Yes, Uber operates in major cities and tourist destinations as alternative too many taxis and shuttles. In split you can even get UBER BOAT
Airports in Croatia
When going for sailing holidays in Croatia you can use several airports, depends where you want to sail. If you plan to sail in Dubrovnik area you should fly to Dubrovnik Airport (DBV).
Dubrovnik Airport is approximately 30 minutes drive from Dubrovnik ACI Marina.
If you plan to sail in Split area and visit islands like Vis, Hvar, Šolta, Brač and others in the area the best option is Split Airport (SPU) also called Resnik airport. The airport is very close to several big marinas in the area, like Marina Kaštela, ACI Marina Split, Marina Baotič and few marinas in Trogir.

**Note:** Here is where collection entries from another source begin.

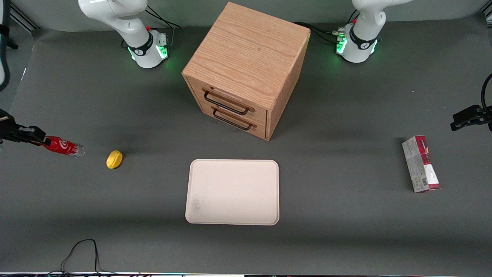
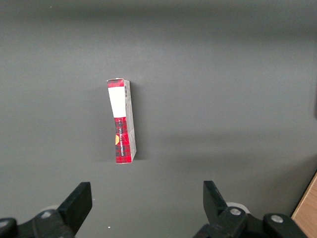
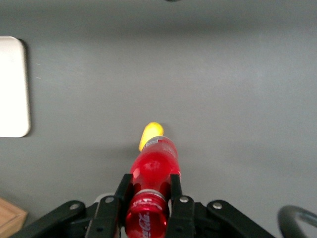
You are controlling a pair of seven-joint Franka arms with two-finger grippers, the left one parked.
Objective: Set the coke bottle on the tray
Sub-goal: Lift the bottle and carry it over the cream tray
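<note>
The coke bottle [image 1: 63,147] hung tilted, nearly lying flat, well toward the working arm's end of the table from the tray [image 1: 233,191], pinched near its cap end by the gripper [image 1: 34,137]. In the wrist view the gripper [image 3: 149,194] had its two black fingers [image 3: 174,198] pressed against either side of the coke bottle [image 3: 151,184], so the opening was only as wide as the bottle's neck. The bottle's clear base pointed toward the tray, with the yellow lemon-shaped lump [image 1: 114,159] just beside that base and between bottle and tray. The tray lay flat with its whole cream surface bare. Bare grey table [image 1: 153,238] ran between the lump and the tray's nearest rim. A wooden drawer cabinet [image 1: 246,69] stood farther from the front camera than the tray, close to it but not touching. A red and grey carton [image 1: 421,163] lay well apart from the tray, toward the parked arm's end
</note>
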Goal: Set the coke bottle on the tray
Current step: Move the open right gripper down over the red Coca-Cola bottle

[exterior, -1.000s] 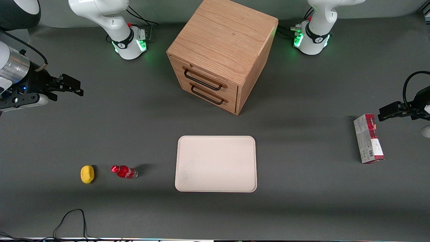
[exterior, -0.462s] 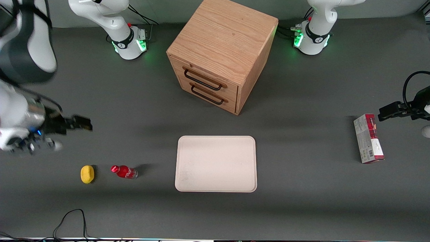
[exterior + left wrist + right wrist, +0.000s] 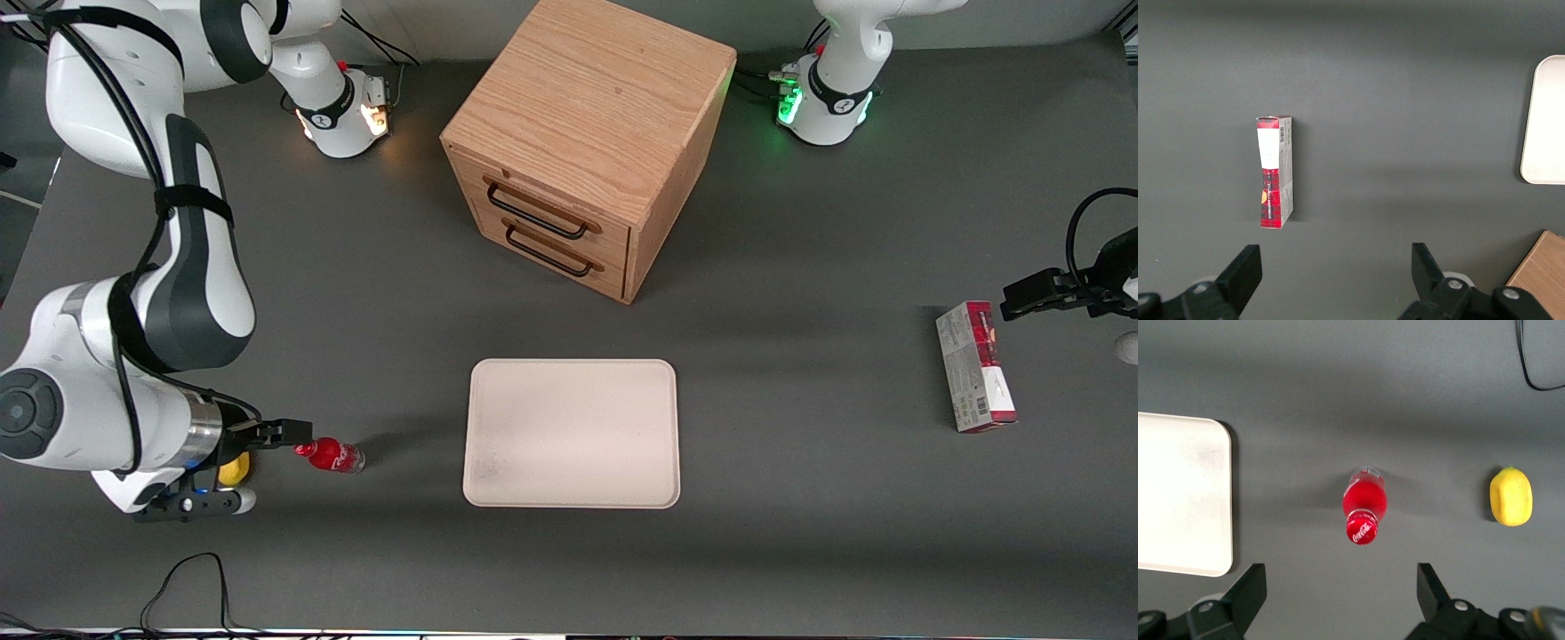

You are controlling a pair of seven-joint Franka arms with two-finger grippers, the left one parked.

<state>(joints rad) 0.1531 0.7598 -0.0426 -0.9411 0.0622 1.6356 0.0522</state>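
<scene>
Your gripper (image 3: 298, 433) hangs above the coke bottle (image 3: 331, 455) with its fingers (image 3: 1245, 593) spread wide apart, holding nothing.

From the right wrist view you see the coke bottle (image 3: 1365, 503) standing on the dark table (image 3: 800, 498), framed between the two fingers and touched by neither. Beside it, toward the working arm's end, sits the yellow lemon-like lump (image 3: 1511, 496), partly hidden under your wrist in the front view. The tray (image 3: 572, 433) lies flat nearby, toward the parked arm's end, apart from the bottle. The wooden drawer cabinet (image 3: 582, 142) stands farther from the front camera than the tray, and a red-and-white carton (image 3: 974, 366) lies at the parked arm's end.
</scene>
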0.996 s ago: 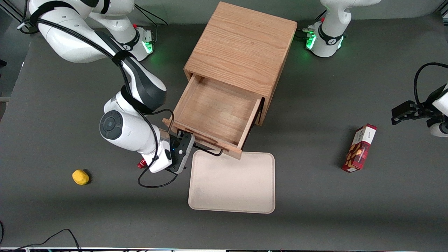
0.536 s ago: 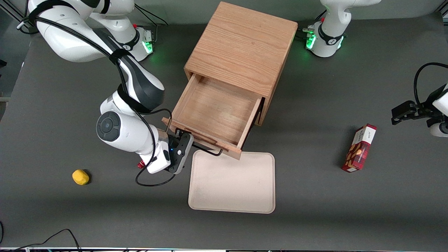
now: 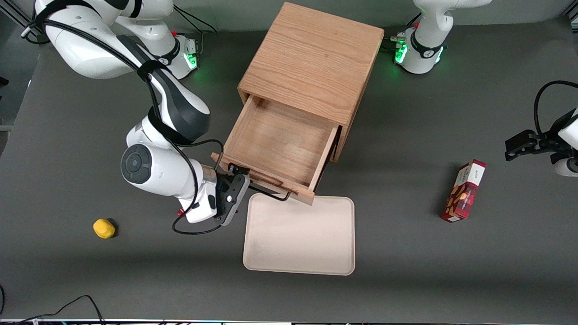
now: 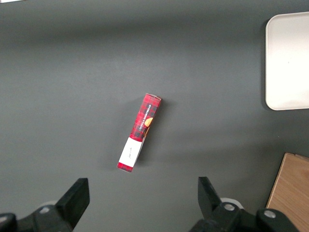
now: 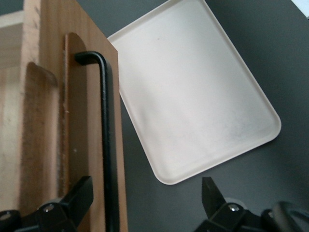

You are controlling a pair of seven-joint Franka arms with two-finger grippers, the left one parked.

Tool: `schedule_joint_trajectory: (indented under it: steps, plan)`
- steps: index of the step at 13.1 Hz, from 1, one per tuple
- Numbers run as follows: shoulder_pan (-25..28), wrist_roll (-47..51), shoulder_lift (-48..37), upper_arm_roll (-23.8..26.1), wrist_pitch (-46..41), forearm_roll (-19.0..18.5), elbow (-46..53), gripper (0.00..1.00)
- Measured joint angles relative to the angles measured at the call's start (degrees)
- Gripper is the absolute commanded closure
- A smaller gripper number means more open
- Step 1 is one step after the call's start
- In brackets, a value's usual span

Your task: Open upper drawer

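The upper drawer [image 3: 280,140] stands pulled well out of the oak cabinet [image 3: 311,58], its shallow tray bare inside. Its thin black wire handle [image 3: 271,193] runs along the drawer front [image 5: 77,121], on the side nearer the front camera. My right gripper [image 3: 235,174] sits at the handle's end toward the working arm, level with the drawer front. In the right wrist view the gripper [image 5: 145,198] is open. The handle [image 5: 107,125] passes between its fingers, close to one finger [image 5: 79,193] and untouched by either.
A cream tray [image 3: 300,234] lies flat on the table just in front of the open drawer, partly under its front edge. A yellow lump [image 3: 104,228] sits toward the working arm's end. A red snack box [image 3: 464,191] lies toward the parked arm's end.
My wrist has drifted a little toward the working arm's end of the table and tilted. The drawer stays pulled out as before.
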Motion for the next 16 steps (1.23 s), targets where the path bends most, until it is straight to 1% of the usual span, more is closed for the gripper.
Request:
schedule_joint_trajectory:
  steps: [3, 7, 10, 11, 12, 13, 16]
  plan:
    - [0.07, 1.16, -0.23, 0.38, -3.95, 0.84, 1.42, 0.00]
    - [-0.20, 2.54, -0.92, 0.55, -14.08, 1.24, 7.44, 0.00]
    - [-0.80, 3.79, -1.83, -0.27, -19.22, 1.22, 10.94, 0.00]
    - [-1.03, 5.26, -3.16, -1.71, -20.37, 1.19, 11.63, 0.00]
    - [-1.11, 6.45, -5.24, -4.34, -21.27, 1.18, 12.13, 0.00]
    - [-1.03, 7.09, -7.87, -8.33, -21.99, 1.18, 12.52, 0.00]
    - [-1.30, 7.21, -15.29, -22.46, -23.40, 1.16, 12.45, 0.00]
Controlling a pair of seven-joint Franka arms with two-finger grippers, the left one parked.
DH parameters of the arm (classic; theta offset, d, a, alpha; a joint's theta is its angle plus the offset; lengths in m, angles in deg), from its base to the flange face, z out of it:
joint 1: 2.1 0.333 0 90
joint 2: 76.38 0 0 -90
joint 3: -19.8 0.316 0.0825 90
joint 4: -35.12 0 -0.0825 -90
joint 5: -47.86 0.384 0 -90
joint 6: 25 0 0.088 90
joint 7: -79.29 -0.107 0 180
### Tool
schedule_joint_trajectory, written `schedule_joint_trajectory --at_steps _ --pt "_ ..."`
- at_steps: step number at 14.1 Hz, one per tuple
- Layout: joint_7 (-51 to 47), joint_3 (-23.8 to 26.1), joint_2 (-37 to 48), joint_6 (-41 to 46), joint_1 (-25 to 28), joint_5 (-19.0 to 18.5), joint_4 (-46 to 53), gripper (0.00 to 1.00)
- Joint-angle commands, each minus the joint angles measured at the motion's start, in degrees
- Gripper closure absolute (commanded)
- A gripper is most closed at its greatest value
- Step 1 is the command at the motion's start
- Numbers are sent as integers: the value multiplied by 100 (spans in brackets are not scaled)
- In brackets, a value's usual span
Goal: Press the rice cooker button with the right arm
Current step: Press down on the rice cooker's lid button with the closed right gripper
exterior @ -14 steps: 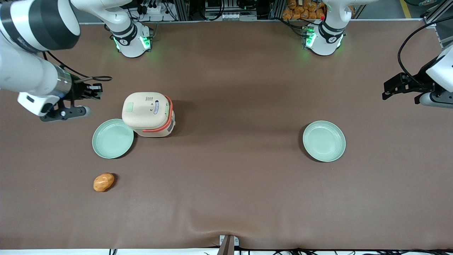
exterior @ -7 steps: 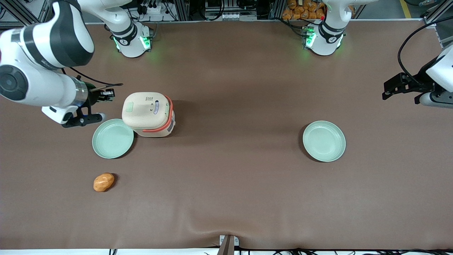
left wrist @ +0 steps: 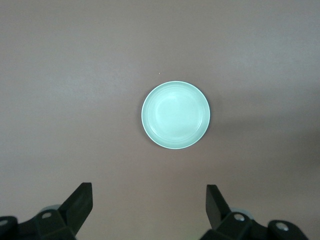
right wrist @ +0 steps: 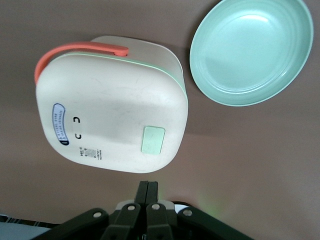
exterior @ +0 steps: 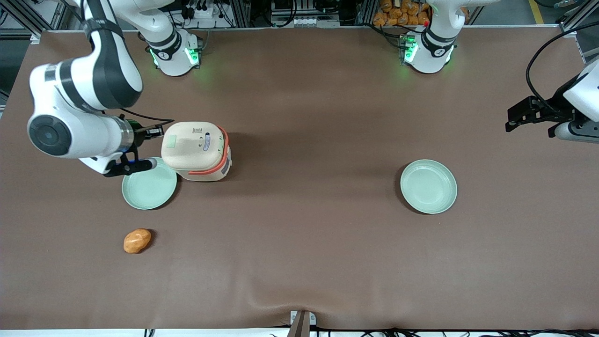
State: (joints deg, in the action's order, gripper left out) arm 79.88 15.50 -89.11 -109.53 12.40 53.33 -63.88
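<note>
The rice cooker (exterior: 196, 150) is a cream rounded-square pot with an orange-red handle band, lid closed, standing toward the working arm's end of the table. Its button (exterior: 171, 141) is a small pale green patch on the lid edge nearest the gripper. The right arm (exterior: 79, 112) reaches in from the table's end. Its gripper (exterior: 157, 132) is shut and empty, just beside the cooker at lid height, a short gap from the button. The wrist view shows the cooker (right wrist: 112, 107), the button (right wrist: 153, 139) and the closed gripper (right wrist: 148, 186) apart from the lid.
A pale green plate (exterior: 149, 183) touches the cooker's base, nearer the front camera, partly under the gripper body; it shows in the wrist view (right wrist: 250, 50). An orange-brown lump (exterior: 137, 240) lies nearer the camera. A second green plate (exterior: 428, 186) lies toward the parked arm's end.
The right arm has swung in toward the cooker; the gripper moved from well off the table's end to right beside the lid. The cooker and plates have not moved.
</note>
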Motion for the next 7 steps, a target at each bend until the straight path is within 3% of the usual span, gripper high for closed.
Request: schedule_joint_trajectory --at_steps 1,7 --pt "-50 -37 -168 -46 105 51 -75 100" --pt "-24 -37 -485 -125 105 51 -75 100"
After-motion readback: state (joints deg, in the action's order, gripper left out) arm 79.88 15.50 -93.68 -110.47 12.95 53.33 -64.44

When sailing areas of Zadar, Šibenik, Kornati National park, Krka Nationla park and Telašćica Nature park one should consider flying to Zadar airport (ZAD), but can also use Split airport with a transfer of around 1 hour.
The biggest airport in Croatia iz Zagreb airport (ZAG) that is few hours drive from the coast and first marina, but if you don’t find other options Zagreb is also a good choice.
If you decide to sail Kvarner you have to options, Rijeka airport (RJK), which is actualy on island Krk, very close to Marina Punat, one of the biggest marinas in Croatia, and Pula airport (PUY), also appropriate for sailing Istria.